ASSIGNMENT
Write out the entire listing exactly, so that each line matches the original.
━━━━━ THE DATA ━━━━━
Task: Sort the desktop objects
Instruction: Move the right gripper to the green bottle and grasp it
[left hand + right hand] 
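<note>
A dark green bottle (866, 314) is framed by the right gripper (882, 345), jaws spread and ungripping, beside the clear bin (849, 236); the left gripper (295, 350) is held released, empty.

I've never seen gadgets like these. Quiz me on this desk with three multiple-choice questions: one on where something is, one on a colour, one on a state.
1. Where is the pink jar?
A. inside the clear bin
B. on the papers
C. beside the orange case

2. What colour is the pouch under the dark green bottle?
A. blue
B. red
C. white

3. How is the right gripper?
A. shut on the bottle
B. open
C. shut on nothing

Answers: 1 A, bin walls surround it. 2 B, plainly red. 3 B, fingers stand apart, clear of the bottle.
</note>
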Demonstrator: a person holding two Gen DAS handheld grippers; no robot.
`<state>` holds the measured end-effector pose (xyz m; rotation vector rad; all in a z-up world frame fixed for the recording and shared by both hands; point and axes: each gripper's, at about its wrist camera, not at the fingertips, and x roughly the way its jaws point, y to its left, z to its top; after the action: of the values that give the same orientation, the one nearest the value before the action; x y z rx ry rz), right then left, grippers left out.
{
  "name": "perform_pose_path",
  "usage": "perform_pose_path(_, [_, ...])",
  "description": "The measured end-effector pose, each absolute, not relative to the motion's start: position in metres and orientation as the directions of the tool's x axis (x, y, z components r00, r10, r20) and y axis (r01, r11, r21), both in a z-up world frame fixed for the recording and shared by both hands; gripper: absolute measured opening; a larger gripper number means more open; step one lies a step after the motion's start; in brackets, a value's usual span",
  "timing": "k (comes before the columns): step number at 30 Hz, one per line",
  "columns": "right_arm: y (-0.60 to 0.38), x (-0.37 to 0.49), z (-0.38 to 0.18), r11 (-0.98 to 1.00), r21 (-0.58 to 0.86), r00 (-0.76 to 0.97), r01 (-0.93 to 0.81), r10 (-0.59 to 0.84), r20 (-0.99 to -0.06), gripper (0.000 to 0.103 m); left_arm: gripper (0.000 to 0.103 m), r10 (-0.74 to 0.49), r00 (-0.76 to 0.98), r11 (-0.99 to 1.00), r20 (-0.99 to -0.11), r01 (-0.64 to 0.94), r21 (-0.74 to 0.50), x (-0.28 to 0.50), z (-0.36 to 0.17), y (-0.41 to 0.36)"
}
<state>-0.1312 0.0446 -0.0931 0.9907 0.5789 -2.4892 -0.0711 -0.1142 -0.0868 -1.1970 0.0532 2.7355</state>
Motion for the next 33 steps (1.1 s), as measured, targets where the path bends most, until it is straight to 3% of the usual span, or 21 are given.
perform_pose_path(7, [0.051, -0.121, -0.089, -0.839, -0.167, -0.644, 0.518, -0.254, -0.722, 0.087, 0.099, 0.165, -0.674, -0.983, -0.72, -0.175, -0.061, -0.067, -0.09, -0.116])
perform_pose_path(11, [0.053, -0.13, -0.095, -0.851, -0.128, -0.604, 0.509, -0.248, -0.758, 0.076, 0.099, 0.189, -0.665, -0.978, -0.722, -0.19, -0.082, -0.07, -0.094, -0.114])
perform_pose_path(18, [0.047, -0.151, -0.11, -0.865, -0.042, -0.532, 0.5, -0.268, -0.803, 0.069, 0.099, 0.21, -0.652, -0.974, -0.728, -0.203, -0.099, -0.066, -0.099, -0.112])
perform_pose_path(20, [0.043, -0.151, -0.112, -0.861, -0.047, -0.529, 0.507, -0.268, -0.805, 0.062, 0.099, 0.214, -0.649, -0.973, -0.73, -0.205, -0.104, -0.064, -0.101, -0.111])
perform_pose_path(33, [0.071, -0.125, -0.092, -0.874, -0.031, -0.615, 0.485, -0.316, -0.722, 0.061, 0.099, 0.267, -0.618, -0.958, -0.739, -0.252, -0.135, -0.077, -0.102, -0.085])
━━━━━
RESULT FOR THIS TASK
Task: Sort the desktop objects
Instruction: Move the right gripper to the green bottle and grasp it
[left hand + right hand] 
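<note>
A dark green bottle (866, 314) is framed by the right gripper (882, 345), jaws spread and ungripping, beside the clear bin (849, 236); the left gripper (295, 350) is held released, empty.

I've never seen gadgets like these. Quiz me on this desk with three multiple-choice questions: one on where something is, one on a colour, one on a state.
1. Where is the pink jar?
A. inside the clear bin
B. on the papers
C. beside the orange case

2. What colour is the pouch under the dark green bottle?
A. blue
B. red
C. white

3. How is the right gripper?
A. shut on the bottle
B. open
C. shut on nothing

Answers: 1 A, bin walls surround it. 2 B, plainly red. 3 B, fingers stand apart, clear of the bottle.
</note>
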Demonstrator: a person holding two Gen DAS handheld grippers; no robot.
`<state>` holds the measured end-effector pose (xyz m; rotation vector rad; all in a z-up world frame fixed for the recording and shared by both hands; point and axes: each gripper's, at about its wrist camera, not at the fingertips, and x roughly the way its jaws point, y to its left, z to its top; after the action: of the values that give the same orientation, the one nearest the value before the action; x y z rx ry rz), right then left, grippers left out.
{
  "name": "perform_pose_path",
  "usage": "perform_pose_path(_, [_, ...])",
  "description": "The measured end-effector pose, each absolute, not relative to the motion's start: position in metres and orientation as the directions of the tool's x axis (x, y, z components r00, r10, r20) and y axis (r01, r11, r21), both in a z-up world frame fixed for the recording and shared by both hands; gripper: absolute measured opening; a larger gripper number means more open; step one lies a step after the motion's start; in brackets, a value's usual span",
  "timing": "k (comes before the columns): step number at 30 Hz, one per line",
  "columns": "right_arm: y (-0.60 to 0.38), x (-0.37 to 0.49), z (-0.38 to 0.18), r11 (-0.98 to 1.00), r21 (-0.58 to 0.86), r00 (-0.76 to 0.97), r01 (-0.93 to 0.81), r10 (-0.59 to 0.84), r20 (-0.99 to -0.06), gripper (0.000 to 0.103 m); left_arm: gripper (0.000 to 0.103 m), r10 (-0.74 to 0.49), r00 (-0.76 to 0.98), r11 (-0.99 to 1.00), r20 (-0.99 to -0.11), r01 (-0.64 to 0.94), r21 (-0.74 to 0.50), x (-0.28 to 0.50), z (-0.36 to 0.17), y (-0.41 to 0.36)"
}
<state>-0.1312 0.0446 -0.0931 0.9907 0.5789 -2.4892 -0.0711 -0.1142 -0.0868 -1.1970 0.0532 2.7355</state>
Motion for the next 33 steps (1.1 s), as measured, targets where the path bends most, until it is straight to 3% of the usual span, or 21 are given.
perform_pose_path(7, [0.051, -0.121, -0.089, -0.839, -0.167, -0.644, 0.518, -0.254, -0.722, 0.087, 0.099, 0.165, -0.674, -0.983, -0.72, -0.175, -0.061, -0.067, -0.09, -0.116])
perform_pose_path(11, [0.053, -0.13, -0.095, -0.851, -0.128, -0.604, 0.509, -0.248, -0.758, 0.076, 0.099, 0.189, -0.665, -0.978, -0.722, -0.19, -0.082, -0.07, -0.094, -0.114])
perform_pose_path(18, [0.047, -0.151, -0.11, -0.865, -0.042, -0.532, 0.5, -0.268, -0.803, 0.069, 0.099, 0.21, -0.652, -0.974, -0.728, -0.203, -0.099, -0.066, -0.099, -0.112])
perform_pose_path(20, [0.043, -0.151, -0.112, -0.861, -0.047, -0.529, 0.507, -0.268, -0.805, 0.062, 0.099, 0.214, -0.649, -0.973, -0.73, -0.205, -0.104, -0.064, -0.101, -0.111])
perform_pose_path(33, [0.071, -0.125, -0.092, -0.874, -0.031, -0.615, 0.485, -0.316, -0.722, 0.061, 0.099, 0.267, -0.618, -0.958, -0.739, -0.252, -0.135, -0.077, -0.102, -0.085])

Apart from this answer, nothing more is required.